<<<<

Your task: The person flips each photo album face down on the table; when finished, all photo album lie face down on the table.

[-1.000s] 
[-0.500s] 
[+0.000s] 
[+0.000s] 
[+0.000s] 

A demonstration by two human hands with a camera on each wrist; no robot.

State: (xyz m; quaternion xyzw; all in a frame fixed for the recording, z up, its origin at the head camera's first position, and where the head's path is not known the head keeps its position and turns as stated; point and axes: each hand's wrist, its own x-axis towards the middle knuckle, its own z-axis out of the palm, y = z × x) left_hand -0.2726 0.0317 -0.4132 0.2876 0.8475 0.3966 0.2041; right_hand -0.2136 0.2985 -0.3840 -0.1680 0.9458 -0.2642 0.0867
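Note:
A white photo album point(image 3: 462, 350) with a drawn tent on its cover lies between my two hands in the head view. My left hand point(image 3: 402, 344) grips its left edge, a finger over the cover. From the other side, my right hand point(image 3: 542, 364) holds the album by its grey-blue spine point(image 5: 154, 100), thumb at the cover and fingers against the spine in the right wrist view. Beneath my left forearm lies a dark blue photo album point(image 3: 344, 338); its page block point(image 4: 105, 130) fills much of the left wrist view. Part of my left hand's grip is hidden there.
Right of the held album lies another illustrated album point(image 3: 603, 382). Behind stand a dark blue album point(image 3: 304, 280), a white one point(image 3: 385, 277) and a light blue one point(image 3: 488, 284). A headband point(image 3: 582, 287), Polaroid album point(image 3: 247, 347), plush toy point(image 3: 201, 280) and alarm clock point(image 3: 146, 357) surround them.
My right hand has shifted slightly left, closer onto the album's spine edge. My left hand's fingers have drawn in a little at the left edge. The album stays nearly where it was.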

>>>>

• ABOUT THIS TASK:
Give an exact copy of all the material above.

• RESPONSE TO THIS TASK:
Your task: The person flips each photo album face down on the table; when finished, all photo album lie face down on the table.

[-1.000s] 
[-0.500s] 
[+0.000s] 
[+0.000s] 
[+0.000s] 

A demonstration by two human hands with a camera on each wrist; no robot.

State: (xyz m; quaternion xyzw; all in a frame fixed for the recording, z up, its origin at the head camera's first position, and where the head's path is not known the head keeps its position and turns as stated; point and axes: each hand's wrist, its own x-axis towards the middle knuckle, its own z-axis out of the palm, y = z × x) left_hand -0.2726 0.0317 -0.4132 0.2876 0.8475 0.3966 0.2041; right_hand -0.2136 0.2985 -0.3840 -0.1680 0.9458 -0.2642 0.0867
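Note:
A white photo album point(image 3: 462, 350) with a drawn tent on its cover lies between my two hands in the head view. My left hand point(image 3: 402, 344) grips its left edge, a finger over the cover. From the other side, my right hand point(image 3: 542, 364) holds the album by its grey-blue spine point(image 5: 154, 100), thumb at the cover and fingers against the spine in the right wrist view. Beneath my left forearm lies a dark blue photo album point(image 3: 344, 338); its page block point(image 4: 105, 130) fills much of the left wrist view. Part of my left hand's grip is hidden there.
Right of the held album lies another illustrated album point(image 3: 603, 382). Behind stand a dark blue album point(image 3: 304, 280), a white one point(image 3: 385, 277) and a light blue one point(image 3: 488, 284). A headband point(image 3: 582, 287), Polaroid album point(image 3: 247, 347), plush toy point(image 3: 201, 280) and alarm clock point(image 3: 146, 357) surround them.
My right hand has shifted slightly left, closer onto the album's spine edge. My left hand's fingers have drawn in a little at the left edge. The album stays nearly where it was.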

Nothing else remains to be done for this exercise.